Alice comprit que la phrase lui était en fait destinée et elle commença à reculer pour s'éclipser. Elle stoppa, regarda Hugo, puis Vitali.

– Je vous remercie pour tout ce que vous faites, monsieur.

Elle s'enfuyait déjà comme un feu follet blond derrière les portes aux vitres de verre cathédrale.

Hugo observa Vitali et vit que celui-ci lui envoyait toujours la même question voilée.

Super. Tu as été super, transmit-il d'un geste de la main droite, refermant pouce et index en cercle et maintenant les autres doigts en battoir rigide.

– Bon, laissa tomber Vitali. Voyons ce que la petite doit continuer à ignorer.

Il sortit une deuxième carte du Portugal. Il extirpa un autre feutre, vert celui-là.

– On va voir ton itinéraire de retour, maintenant.

Le feutre vert quitta lentement le Portugal et remonta vers la France, laissant une odeur d'essence et un sillage vaguement turquoise derrière lui.

– Maintenant voici ton passeport. Établi au nom de M. Zukor, citoyen allemand.

Vitali lui rendit aussi ses papiers d'origine.

– Détruis celui-là avant ton départ. Tu es Berthold Zukor, producteur musical. C'est un véritable «vrai-faux» passeport. Irréprochable.

Hugo s'empara du nouveau passeport.

Vitali sortait un emballage coloré de sa poche.

Sous une bulle de cellophane il y avait un petit flacon noir.

– Il faudra teindre les cheveux de la petite. Un beau noir bien foncé. Ensuite faire des photomatons. Ce soir j'aurai son passeport. Tu partiras dans la nuit, dès que j'aurai ses papiers. Ils seront etablis au nom d'Ulrike Zukor, ta fille.

Enfin, Vitali déposa un petit cube gris sur la carte du Portugal.

Hugo ouvrit la petite boîte et aperçut deux lentilles colorées dans l'écrin. Il leva la tête vers Vitali.

– De nouvelles lentilles Minolta, laissa tomber celui-ci. Des lentilles noisette. Pour Alice.

Hugo n'en croyait pas ses yeux.

Vitali se ramenait avec le nec plus ultra du camouflage. Juste pour protéger une petite fugueuse ramenée par un agent inconscient.
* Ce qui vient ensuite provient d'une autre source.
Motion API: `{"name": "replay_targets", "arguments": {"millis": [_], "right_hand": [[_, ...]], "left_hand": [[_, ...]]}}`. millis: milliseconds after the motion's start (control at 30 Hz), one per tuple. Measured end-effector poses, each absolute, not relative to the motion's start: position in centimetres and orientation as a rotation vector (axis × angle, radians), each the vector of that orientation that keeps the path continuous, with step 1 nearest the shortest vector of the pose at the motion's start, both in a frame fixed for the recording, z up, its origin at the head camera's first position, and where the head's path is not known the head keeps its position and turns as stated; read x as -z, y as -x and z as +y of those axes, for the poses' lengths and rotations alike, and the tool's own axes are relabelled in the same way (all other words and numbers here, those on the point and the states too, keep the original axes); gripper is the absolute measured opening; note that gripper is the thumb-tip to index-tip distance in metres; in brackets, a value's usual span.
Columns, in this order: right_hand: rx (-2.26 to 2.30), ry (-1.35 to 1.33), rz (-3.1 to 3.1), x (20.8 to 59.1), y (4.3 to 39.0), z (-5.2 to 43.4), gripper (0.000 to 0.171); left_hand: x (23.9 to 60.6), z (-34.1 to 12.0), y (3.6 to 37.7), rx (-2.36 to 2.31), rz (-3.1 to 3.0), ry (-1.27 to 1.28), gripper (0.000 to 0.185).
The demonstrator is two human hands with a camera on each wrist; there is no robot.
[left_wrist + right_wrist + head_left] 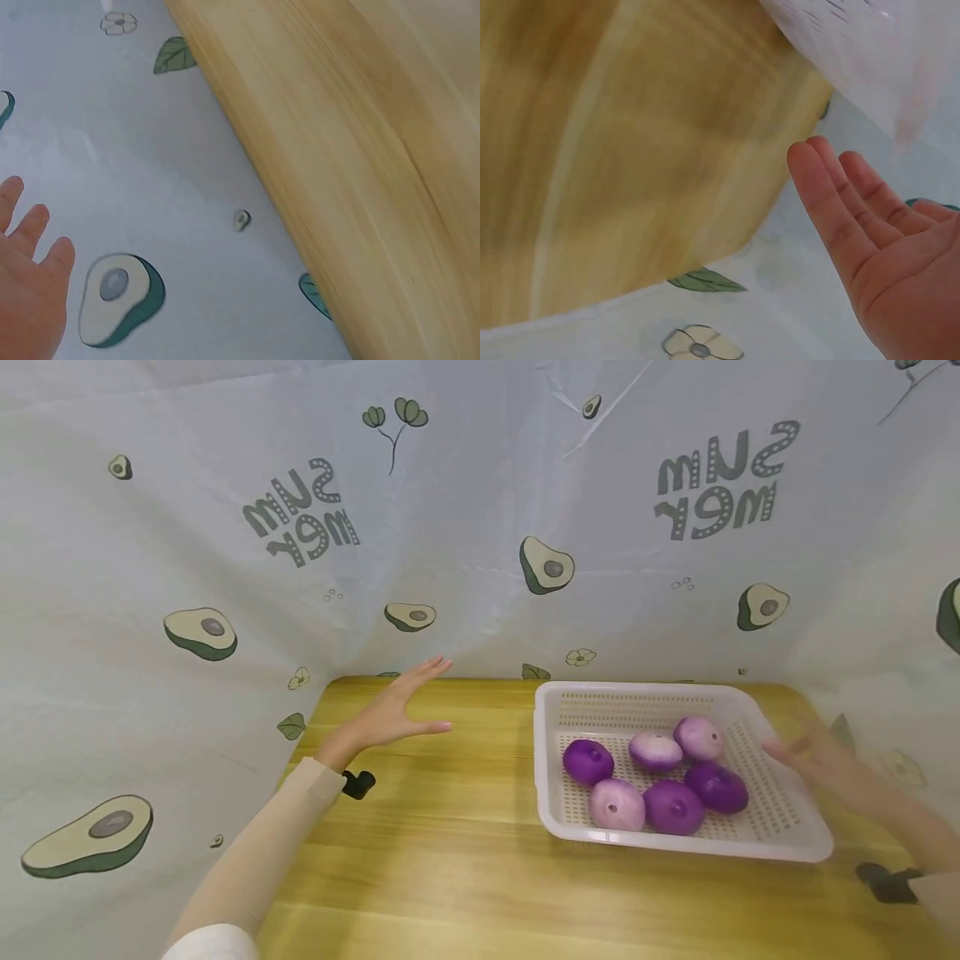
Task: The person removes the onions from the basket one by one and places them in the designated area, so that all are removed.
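Observation:
A white plastic basket (551, 777) with slotted walls and floor sits on the right part of the wooden table. Several onions lie inside it: some are deep purple, like the onion (674, 807) near the front wall, others pale pink and white, like the onion (617, 805) beside it. My right hand (832, 772), blurred, is by the basket's right rim, its fingers extended and holding nothing in the right wrist view. Over the table's left side, my left hand (384, 714) hovers with thumb and fingers spread apart, away from the basket.
The wooden table (465, 893) has a light yellow grain. A pale cloth (465, 510) printed with avocados, leaves and lettering hangs behind it and along both sides. Black wrist mounts are strapped at both wrists, including the left wrist mount (360, 785).

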State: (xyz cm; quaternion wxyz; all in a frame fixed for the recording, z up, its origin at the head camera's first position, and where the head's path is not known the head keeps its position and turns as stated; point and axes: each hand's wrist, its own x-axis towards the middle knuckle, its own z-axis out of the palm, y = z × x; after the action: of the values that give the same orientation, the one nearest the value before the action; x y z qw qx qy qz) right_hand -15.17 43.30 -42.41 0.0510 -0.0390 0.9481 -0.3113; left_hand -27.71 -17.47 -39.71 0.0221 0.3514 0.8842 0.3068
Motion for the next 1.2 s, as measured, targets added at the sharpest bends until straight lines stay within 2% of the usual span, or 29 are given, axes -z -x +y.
{"name": "replay_targets", "arguments": {"millis": [200,533,1000,1200], "right_hand": [[0.927,0.171,3.055,44.6,15.0,43.3,0.064],[0.858,0.128,3.093,45.6,13.7,43.5,0.052],[1.060,-0.030,2.901,46.4,13.0,43.0,0.064],[1.126,-0.053,2.893,46.5,12.8,42.5,0.064]], "left_hand": [[39.3,-15.6,27.7,-0.921,2.701,-1.135,0.092],[38.5,-12.4,27.3,-0.932,2.614,-1.243,0.091],[38.2,-9.3,26.7,-0.887,2.534,-1.347,0.091],[37.9,-7.6,26.8,-0.876,2.446,-1.416,0.089]]}}
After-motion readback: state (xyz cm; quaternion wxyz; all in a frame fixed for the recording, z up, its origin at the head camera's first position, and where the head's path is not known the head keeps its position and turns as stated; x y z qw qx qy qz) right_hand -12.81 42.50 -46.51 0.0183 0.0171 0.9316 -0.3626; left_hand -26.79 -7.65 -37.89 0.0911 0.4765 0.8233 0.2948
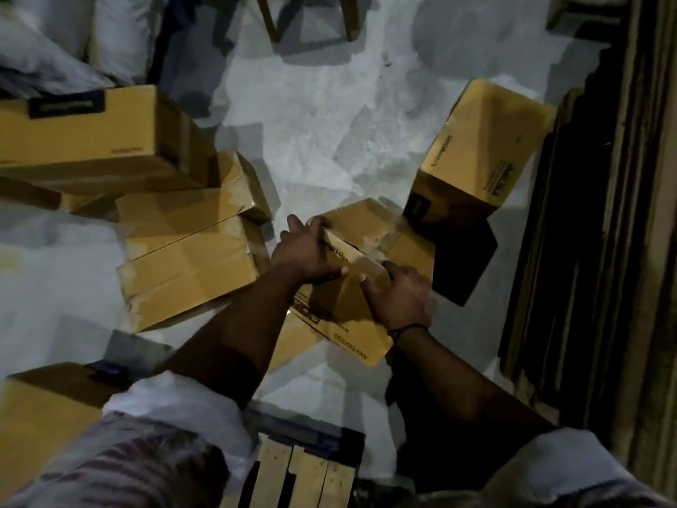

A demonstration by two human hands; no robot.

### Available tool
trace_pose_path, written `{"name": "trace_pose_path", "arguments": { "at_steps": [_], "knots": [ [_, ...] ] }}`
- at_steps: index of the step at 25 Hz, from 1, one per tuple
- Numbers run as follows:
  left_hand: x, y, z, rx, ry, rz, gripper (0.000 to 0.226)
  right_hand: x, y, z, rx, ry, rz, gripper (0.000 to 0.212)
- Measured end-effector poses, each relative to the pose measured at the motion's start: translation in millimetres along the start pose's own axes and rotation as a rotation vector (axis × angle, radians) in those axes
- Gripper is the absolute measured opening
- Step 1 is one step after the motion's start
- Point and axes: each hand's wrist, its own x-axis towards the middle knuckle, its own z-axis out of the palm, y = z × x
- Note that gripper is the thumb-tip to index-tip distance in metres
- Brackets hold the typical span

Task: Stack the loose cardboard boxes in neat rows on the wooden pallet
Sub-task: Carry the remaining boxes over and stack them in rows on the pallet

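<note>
A long yellow-brown cardboard box [370,229] lies tilted on the pale floor in the middle of the view. My left hand [306,251] grips its far left edge, fingers curled over the top. My right hand [401,297] grips its near right side. The wooden pallet [304,474] shows at the bottom centre, pale slats with a dark blue frame. Another box [36,416] stands at the bottom left beside the pallet.
Loose boxes lie on the floor: two long ones [190,265] left of my hands, a large one [84,137] at far left, one upright [480,148] at right. Dark flattened cardboard sheets [593,214] lean along the right. White sacks [73,34] fill the top left.
</note>
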Motion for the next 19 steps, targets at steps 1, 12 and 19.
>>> {"name": "trace_pose_path", "arguments": {
  "at_steps": [1, 12, 19],
  "knots": [
    [-25, -11, 0, -0.057, 0.032, -0.028, 0.100, -17, -6, -4, -0.034, 0.018, -0.043, 0.064],
    [-411, -163, 101, -0.377, 0.450, -0.368, 0.089, -306, -37, 71, -0.260, 0.096, -0.727, 0.040],
    [-625, -236, 213, -0.633, 0.545, -0.762, 0.084, -465, -57, 163, -0.417, -0.104, -1.106, 0.034]
  ]
}}
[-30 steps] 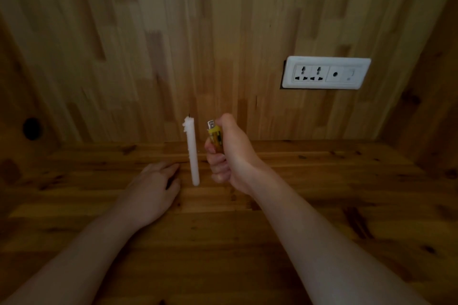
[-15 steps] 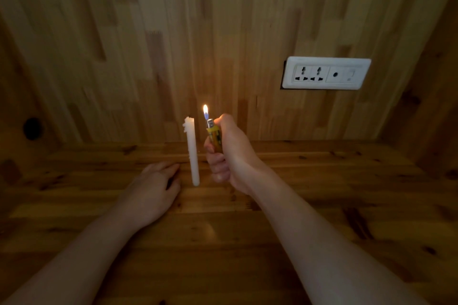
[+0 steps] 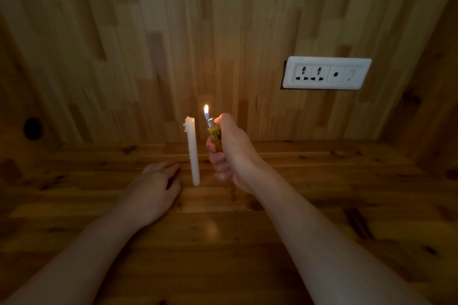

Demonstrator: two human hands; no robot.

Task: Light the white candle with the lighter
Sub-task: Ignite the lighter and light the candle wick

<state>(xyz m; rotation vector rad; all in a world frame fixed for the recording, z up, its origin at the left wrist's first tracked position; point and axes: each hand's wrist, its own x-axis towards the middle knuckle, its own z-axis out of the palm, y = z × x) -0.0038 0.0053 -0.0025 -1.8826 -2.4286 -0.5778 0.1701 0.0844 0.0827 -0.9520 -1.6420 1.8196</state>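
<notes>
Slim gap: lit lighter [image 3: 215,137] beside candle [image 3: 192,151], prob. unlit.

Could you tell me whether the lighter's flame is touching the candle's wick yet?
Apart. The head view shows dark wall between the flame and the candle wick.

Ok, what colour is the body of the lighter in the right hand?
Translucent yellow plastic lighter with a silver metal top, seen in the head view.

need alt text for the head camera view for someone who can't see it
A right hand holds a lit yellow lighter just right of an upright, unlit white candle on a wooden table. The left hand rests flat on the table beside the candle; a white wall socket sits on the wood-panelled wall.
</notes>
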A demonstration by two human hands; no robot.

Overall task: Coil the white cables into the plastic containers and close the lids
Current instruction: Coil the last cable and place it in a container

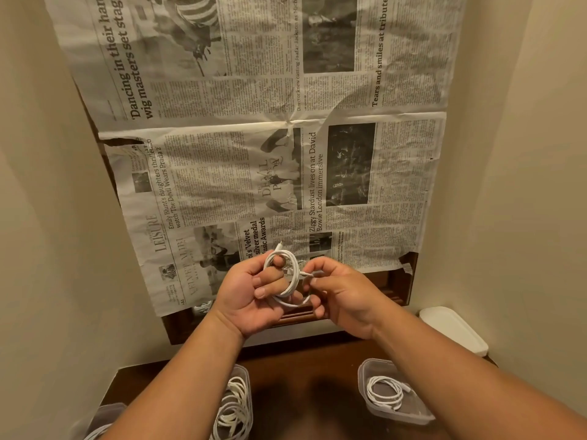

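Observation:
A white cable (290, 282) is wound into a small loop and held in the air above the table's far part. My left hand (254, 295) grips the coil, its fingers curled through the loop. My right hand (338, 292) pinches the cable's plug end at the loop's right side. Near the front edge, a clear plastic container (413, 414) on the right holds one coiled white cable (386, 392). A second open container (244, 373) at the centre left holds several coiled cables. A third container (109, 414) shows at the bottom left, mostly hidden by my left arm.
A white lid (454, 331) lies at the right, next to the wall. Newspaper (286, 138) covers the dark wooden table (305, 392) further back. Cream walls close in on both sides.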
Ça va être du gâteau, pensa-t-il.

Qui que ce fût qui pourchassait Alice, il ne faisait pas le poids face à l'intelligence de Vitali, à la force et l'efficacité du réseau.

Dans deux jours, ils seraient au Portugal. Dans trois jours, au pire, Alice aurait retrouvé son père.

Dans quatre ou cinq, il serait de retour à Paris.

Tout irait bien. Oui, ce serait du gâteau.

Il ne savait pas pourquoi mais il n'arrivait pas à s'en persuader vraiment.